Na noite anterior, Wilson e seus colegas haviam persuadido apenas 23 pessoas a levar tiros. Eles tinham doses suficientes para 150.

Diante de outra noite lenta, seu supervisor veio até ele com um pedido: leve a mensagem para dentro do clube.

À meia-noite, Wilson entrou no Escorpião e ficou no centro da pista de dança, sob as bandeiras do arco-íris içadas sobre as colunas coríntias.

Microfone na mão, Wilson rugiu da multidão com uma saudação profana ao Orgulho. Ele se lançou em um empurrão igualmente profano para se vacinar, enfatizando a segurança da vacina.

"Se alguém está fazendo perguntas como: 'De onde vem esta vacina?,' ela tem estado aqui", gritou Wilson. "Queremos ter certeza que todos estão seguros, então vá lá fora".

Seu antigo chefe da RAIN que o ajudou a navegar em seu diagnóstico de HIV quando adolescente pegou o microfone, prometendo reentrada gratuita e um cartão presente de 25 dólares a qualquer um que fizesse uma pausa na festa para levar uma injeção.

Ninguém se dirigiu para a saída e as mesas do departamento de saúde aguardando do lado de fora.

Wilson ponderou sobre o que deu errado. Talvez as pessoas estivessem desconfiadas de enfermeiras e agulhas estacionadas em uma casa noturna. Talvez as luzes brilhantes e as mesas expostas fossem demais. Talvez eles devessem ter oferecido uma chance de marcar uma consulta de vacina durante o dia, ao invés disso.

Wilson convenceu apenas mais uma pessoa na fila a tomar uma vacina antes de seus colegas começarem a empacotar as agulhas e frascos de vacina não utilizados.

No desfile do Orgulho no dia seguinte, um homem sem camisa com suspensórios de arco-íris e um laço - um dos 40 negros que finalmente receberam as vacinas no The Scorpio - cumprimentou Wilson com um abraço de gratidão. "Não está morto", o homem respondeu com um abraço de gratidão.

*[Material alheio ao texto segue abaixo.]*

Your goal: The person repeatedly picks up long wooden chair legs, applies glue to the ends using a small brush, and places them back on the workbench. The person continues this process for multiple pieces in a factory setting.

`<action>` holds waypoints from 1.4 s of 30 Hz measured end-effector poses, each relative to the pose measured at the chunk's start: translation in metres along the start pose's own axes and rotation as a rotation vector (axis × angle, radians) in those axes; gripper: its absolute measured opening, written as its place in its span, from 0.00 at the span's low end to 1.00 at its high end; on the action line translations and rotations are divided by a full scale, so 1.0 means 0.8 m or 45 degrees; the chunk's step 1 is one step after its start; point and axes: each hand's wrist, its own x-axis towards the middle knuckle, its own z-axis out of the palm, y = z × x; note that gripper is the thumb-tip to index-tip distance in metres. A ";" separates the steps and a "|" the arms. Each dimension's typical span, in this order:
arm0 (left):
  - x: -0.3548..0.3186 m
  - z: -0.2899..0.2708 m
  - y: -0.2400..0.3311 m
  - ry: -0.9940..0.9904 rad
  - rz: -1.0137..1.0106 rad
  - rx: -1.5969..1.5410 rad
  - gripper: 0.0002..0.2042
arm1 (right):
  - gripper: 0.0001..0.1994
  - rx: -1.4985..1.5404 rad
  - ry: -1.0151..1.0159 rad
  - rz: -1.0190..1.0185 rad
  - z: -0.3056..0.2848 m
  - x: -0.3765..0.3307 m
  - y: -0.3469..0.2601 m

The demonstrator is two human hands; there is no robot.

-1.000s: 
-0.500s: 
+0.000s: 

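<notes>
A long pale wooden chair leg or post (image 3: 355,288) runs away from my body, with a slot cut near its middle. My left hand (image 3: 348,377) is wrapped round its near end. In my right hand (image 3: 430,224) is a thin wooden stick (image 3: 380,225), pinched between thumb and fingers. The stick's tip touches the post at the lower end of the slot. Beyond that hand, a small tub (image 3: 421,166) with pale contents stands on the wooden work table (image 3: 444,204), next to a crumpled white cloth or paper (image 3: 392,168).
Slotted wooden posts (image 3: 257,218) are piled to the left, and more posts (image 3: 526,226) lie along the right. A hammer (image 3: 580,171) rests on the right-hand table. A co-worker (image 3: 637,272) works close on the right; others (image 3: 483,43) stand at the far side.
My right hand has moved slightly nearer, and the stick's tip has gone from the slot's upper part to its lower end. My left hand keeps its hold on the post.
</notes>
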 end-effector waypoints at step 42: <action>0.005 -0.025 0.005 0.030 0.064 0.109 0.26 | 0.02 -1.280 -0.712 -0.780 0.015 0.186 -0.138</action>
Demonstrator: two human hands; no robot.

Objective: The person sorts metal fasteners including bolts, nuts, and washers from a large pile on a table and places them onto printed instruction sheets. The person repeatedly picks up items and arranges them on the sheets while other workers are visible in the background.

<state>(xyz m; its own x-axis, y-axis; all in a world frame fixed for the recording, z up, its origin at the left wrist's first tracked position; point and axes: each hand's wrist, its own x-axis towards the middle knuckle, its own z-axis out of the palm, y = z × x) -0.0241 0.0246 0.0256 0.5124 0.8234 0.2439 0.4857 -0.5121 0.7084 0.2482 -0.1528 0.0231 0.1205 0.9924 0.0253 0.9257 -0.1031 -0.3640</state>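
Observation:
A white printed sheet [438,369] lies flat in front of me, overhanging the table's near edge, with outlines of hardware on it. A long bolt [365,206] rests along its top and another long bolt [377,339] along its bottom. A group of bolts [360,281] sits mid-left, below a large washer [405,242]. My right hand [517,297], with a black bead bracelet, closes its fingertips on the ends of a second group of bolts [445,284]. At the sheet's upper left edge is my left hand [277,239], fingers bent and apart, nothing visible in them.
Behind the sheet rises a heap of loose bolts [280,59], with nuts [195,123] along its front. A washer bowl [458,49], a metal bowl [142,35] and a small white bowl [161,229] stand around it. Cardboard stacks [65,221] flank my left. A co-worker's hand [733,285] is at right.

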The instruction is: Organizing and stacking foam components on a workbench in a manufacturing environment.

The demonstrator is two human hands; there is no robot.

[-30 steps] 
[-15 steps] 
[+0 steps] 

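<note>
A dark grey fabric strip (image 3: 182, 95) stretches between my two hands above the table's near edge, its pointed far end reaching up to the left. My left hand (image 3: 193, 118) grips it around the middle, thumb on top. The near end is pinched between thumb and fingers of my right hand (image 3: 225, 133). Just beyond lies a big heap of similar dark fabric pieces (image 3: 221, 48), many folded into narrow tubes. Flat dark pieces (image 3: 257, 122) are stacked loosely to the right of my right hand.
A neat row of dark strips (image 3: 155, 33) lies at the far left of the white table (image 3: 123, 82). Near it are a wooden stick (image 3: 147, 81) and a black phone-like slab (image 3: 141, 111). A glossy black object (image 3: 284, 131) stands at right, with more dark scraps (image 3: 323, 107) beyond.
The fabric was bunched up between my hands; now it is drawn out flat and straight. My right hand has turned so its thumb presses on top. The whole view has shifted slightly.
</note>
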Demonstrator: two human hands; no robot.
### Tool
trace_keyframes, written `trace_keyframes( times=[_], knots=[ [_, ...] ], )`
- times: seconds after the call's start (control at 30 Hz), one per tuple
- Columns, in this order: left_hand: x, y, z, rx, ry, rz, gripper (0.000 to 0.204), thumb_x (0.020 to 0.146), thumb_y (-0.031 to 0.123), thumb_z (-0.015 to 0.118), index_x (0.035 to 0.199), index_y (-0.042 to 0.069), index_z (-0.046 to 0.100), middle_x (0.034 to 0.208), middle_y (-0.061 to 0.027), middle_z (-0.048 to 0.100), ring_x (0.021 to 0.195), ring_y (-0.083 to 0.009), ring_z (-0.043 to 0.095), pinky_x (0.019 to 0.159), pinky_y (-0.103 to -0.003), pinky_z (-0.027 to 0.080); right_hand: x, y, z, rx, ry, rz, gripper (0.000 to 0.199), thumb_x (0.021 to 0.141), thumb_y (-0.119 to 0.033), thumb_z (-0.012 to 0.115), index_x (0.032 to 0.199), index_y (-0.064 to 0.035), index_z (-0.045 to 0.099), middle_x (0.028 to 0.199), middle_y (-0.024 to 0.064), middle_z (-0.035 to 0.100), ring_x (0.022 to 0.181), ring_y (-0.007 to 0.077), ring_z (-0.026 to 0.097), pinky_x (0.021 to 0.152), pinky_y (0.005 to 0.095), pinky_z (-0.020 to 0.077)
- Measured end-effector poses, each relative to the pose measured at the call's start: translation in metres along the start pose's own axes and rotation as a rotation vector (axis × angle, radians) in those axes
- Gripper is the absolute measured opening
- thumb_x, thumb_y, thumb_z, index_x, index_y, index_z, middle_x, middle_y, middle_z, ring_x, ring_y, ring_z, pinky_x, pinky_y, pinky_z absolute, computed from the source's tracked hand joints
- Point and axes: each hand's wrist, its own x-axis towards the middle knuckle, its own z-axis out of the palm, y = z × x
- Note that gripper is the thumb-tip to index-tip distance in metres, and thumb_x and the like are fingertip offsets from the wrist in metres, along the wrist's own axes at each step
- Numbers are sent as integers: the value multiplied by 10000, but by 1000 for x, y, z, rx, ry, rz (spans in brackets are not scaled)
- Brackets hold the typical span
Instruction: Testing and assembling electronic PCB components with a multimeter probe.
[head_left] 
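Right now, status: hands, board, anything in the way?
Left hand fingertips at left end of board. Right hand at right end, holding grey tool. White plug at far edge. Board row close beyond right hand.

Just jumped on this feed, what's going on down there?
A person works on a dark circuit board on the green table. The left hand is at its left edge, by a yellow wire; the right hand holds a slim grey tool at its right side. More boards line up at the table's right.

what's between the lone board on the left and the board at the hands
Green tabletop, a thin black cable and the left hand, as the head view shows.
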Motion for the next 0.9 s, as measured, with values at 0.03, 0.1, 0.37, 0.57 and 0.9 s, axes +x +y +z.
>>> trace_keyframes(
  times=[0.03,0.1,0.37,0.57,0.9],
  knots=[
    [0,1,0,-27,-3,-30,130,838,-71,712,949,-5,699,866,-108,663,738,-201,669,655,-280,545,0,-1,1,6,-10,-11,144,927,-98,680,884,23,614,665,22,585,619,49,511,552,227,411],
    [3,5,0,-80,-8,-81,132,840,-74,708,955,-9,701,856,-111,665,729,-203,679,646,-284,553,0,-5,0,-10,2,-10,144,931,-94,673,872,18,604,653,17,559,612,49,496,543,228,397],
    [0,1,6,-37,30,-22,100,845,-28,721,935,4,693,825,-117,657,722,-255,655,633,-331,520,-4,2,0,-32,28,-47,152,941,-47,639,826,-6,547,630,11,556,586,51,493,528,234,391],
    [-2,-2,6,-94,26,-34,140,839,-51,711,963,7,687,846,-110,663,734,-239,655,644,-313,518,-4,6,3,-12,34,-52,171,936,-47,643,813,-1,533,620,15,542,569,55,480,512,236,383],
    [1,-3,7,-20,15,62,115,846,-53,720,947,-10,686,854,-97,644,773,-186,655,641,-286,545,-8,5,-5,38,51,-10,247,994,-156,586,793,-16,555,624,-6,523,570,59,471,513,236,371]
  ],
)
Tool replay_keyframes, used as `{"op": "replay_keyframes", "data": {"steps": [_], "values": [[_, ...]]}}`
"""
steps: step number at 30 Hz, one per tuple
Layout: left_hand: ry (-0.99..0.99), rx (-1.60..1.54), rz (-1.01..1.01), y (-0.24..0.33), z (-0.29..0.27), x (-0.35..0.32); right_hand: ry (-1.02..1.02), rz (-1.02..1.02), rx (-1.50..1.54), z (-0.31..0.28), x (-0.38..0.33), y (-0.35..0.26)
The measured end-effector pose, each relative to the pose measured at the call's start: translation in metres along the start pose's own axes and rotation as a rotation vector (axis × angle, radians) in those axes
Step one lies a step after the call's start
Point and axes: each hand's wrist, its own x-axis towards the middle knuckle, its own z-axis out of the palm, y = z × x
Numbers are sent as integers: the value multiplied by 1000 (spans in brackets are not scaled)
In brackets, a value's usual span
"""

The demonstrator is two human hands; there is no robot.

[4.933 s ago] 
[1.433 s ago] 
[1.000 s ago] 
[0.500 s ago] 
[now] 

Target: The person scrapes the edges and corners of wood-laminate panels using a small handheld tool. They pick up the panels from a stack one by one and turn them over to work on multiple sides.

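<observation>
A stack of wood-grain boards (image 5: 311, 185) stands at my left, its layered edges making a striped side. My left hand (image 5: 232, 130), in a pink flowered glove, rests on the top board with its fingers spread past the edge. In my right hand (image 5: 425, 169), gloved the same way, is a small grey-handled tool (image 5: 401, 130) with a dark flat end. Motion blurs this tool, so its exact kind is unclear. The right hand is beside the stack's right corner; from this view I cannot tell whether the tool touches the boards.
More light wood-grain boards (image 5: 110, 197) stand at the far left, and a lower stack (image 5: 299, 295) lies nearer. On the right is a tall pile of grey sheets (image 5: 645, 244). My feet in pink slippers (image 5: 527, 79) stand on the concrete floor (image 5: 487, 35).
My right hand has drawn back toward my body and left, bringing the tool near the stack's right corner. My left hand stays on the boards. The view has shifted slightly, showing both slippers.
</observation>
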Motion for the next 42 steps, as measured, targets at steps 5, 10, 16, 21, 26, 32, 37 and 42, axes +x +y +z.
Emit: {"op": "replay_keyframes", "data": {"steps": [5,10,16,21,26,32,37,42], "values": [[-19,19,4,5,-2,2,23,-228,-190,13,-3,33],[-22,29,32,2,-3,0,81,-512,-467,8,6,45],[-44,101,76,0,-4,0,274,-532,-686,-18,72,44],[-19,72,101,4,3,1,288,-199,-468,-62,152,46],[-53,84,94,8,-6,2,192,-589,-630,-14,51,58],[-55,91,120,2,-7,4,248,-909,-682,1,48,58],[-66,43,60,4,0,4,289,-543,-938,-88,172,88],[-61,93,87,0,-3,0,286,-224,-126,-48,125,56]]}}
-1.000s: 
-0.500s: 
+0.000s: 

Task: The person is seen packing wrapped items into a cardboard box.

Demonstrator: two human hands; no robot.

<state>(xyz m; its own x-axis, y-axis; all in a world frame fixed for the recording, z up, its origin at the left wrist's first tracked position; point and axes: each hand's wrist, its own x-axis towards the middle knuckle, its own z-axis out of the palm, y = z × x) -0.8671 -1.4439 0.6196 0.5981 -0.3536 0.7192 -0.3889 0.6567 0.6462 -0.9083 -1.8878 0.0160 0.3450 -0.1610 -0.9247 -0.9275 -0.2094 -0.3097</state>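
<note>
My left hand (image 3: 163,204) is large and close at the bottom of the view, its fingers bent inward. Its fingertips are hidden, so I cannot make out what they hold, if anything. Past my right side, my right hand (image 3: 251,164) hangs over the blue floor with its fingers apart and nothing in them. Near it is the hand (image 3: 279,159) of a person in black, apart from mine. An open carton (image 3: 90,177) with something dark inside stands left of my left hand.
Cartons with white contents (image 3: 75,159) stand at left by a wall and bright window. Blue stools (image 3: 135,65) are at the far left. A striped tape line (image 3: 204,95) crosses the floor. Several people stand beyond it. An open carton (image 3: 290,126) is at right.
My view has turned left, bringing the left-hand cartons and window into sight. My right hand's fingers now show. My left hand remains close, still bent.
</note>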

Wilson saboreou a pequena vitória. Ele estava cansado, tendo trabalhado mais de uma da manhã, duas noites seguidas. Ele parou em um cruzamento, aceitando os carros alegóricos de passagem. Ele acenou para o grande marechal, o fundador da RAIN. Beijou em direção a um carro alegórico carregando adolescentes representando uma organização sem fins lucrativos LGBTQ com a qual ele já havia trabalhado. Correu para a rua para abraçar seu antigo professor de dança marchando ao lado dos rodopiantes de bandeira.

Depois ele voltou ao trabalho.

Ao final do fim de semana, o departamento de saúde do município vacinou 540 pessoas - muito abaixo das 2.000 doses disponíveis. Mas o alcance ajudou a diminuir a diferença racial: Os negros representavam 40% das pessoas recém vacinadas; os brancos representavam 46%.

Mesmo nas rejeições, Wilson optou por ver o sucesso. Ele aprendeu com os anos de divulgação do HIV que simplesmente plantar uma semente é uma vitória. Cada compromisso era uma oportunidade. Alguns prometeram tomar suas doses, mas não na noite em que planejavam beber e dançar. Aqueles que ainda tinham dúvidas haviam recebido respostas cientificamente sólidas às perguntas sobre a história e o efeito da vacina. Wilson esperava que eles estivessem mais inclinados a serem vacinados em sua próxima oportunidade.

Em alguns casos, sua persistência valeu a pena.

Quando o participante do Orgulho visitando o Wisconsin acusou Wilson de ser predatório por atacar homens negros em um festival que atraiu dezenas de milhares de pessoas de todo o país, o trabalhador da saúde assegurou calmamente ao jovem que ele estava apenas tentando encontrar as pessoas que mais precisavam de proteção. Wilson sabia que Brister o estava testando e pretendia passar o desafio permanecendo frio, confiante em seu compartilhamento dos fatos. Mesmo que Brister lutasse para encontrar a segunda dose do regime de duas doses em casa, alguma proteção seria melhor do que nenhuma, disse-lhe Wilson.

Após 15 minutos, Brister cedeu. "Vamos embora", disse ele.

A clínica ficava a uma milha de distância. Wilson temia que Brister perdesse o interesse se tivesse que se aventurar tão longe sozinho.

Então, Wilson começou a caminhar ao seu lado. Um meio quarteirão depois, eles viram uma lambreta Lime estacionada na calçada. Wilson acionou a lambreta com seu telefone e acionou para que Brister continuasse.

Brister agarrou-se às costas de Wilson enquanto eles se afastavam do festival, no caminho, finalmente, para conseguir sua chance.